- [Data for this task]:
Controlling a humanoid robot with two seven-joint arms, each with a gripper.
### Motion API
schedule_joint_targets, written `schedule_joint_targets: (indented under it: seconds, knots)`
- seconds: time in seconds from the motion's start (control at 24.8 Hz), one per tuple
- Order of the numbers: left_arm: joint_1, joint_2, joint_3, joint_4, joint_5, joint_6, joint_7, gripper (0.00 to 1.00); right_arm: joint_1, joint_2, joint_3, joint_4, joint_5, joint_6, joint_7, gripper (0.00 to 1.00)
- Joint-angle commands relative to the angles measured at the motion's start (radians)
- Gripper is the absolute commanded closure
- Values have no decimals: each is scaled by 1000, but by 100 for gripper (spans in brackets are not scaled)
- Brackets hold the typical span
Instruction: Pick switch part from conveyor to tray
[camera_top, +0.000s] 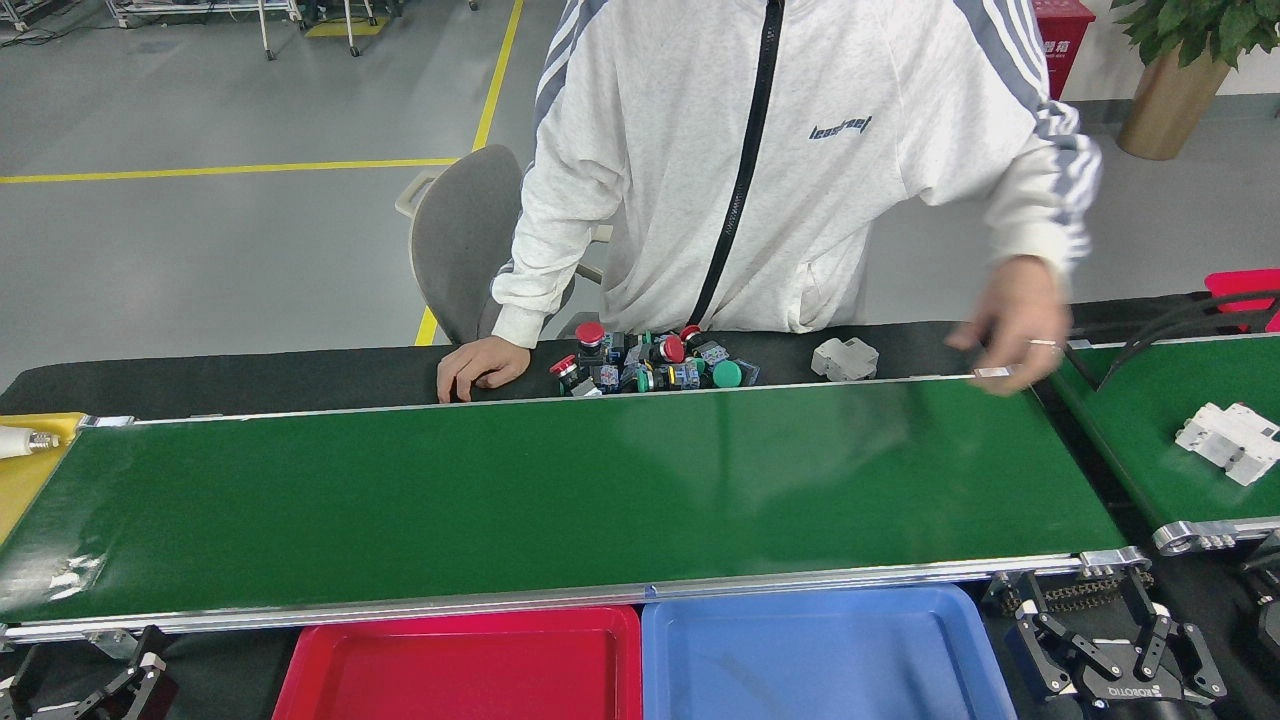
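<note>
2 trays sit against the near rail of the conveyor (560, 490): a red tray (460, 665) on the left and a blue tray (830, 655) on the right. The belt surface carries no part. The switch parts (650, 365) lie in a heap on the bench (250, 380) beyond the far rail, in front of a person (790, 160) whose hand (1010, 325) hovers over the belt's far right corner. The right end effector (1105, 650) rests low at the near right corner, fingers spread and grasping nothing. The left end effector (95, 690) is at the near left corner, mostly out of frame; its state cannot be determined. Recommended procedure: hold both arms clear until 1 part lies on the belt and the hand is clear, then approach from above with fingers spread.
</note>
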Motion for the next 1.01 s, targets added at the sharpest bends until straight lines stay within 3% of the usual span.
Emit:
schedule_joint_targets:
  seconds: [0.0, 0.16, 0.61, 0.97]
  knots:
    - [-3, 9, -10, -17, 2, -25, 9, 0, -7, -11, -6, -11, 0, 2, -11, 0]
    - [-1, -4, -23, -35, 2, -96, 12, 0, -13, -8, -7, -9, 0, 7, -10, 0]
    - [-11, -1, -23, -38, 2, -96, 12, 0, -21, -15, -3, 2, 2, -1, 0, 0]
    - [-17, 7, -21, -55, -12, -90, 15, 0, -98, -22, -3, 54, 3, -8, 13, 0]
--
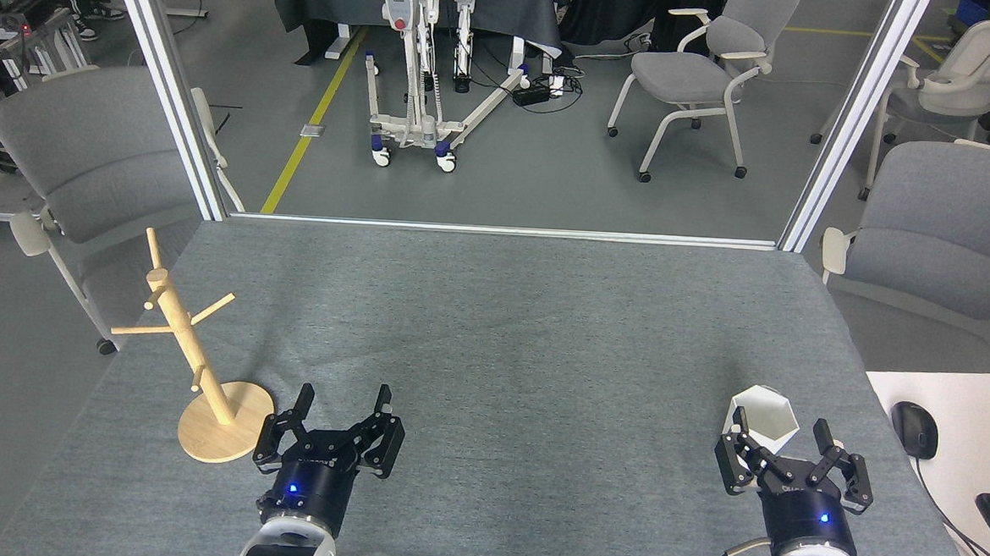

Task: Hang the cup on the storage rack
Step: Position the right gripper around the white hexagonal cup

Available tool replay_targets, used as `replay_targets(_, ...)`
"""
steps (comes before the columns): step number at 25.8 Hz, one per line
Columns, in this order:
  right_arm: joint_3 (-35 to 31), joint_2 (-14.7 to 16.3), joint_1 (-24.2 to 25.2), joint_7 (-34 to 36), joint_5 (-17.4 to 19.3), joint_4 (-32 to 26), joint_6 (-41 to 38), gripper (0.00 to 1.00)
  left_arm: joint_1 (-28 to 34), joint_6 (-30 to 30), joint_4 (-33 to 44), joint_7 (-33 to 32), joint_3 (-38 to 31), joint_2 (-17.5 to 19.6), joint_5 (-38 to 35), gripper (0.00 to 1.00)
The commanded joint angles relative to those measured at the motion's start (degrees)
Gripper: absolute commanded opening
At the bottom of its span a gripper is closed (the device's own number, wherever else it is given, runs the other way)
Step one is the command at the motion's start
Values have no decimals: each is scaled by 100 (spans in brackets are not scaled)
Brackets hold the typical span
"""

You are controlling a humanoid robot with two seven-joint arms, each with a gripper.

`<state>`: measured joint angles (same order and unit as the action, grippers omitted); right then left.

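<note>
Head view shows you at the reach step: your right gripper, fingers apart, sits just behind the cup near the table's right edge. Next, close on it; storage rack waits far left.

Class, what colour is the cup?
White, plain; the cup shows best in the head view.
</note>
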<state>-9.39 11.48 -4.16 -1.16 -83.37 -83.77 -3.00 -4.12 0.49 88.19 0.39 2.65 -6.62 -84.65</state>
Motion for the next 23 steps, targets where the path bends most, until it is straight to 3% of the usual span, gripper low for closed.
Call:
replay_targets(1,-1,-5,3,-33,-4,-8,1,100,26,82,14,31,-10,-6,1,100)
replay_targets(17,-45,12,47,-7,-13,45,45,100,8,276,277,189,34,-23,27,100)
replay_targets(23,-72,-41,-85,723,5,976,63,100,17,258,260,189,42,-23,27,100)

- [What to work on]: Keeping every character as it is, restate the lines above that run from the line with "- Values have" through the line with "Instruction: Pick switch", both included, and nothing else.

- [Solution below]:
- Values have no decimals: each is scaled by 1000, but by 100 for gripper (spans in brackets are not scaled)
- Brackets hold the typical span
Instruction: Pick switch part from conveyor to tray

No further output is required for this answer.